- [Aim of the task]:
The full listing below is to be written out exactly.

^^^^^^^^^^^^^^^^

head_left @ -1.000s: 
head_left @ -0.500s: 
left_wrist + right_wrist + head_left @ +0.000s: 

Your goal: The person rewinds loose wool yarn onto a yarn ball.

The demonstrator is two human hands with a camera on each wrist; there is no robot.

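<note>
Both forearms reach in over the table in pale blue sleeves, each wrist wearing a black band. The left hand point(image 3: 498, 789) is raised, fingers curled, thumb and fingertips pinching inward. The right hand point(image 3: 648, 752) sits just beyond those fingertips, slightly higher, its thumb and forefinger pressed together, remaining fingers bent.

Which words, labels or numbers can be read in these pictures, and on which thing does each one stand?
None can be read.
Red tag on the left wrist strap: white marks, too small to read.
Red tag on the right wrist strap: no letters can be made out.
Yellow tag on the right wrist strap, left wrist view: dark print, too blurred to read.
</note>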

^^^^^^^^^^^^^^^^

- [Expected answer]:
head_left @ -1.000s: 
head_left @ -0.500s: 
left_wrist + right_wrist + head_left @ +0.000s: 

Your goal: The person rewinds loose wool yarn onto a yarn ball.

The demonstrator is two human hands with a camera on each wrist; there is no robot.

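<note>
Both forearms reach in over the table in pale blue sleeves, each wrist wearing a black band. The left hand point(image 3: 498, 789) is raised, fingers curled, thumb and fingertips pinching inward. The right hand point(image 3: 648, 752) sits just beyond those fingertips, slightly higher, its thumb and forefinger pressed together, remaining fingers bent.

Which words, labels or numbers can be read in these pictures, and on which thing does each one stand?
None can be read.
Red tag on the left wrist strap: white marks, too small to read.
Red tag on the right wrist strap: no letters can be made out.
Yellow tag on the right wrist strap, left wrist view: dark print, too blurred to read.
</note>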

That concludes the output.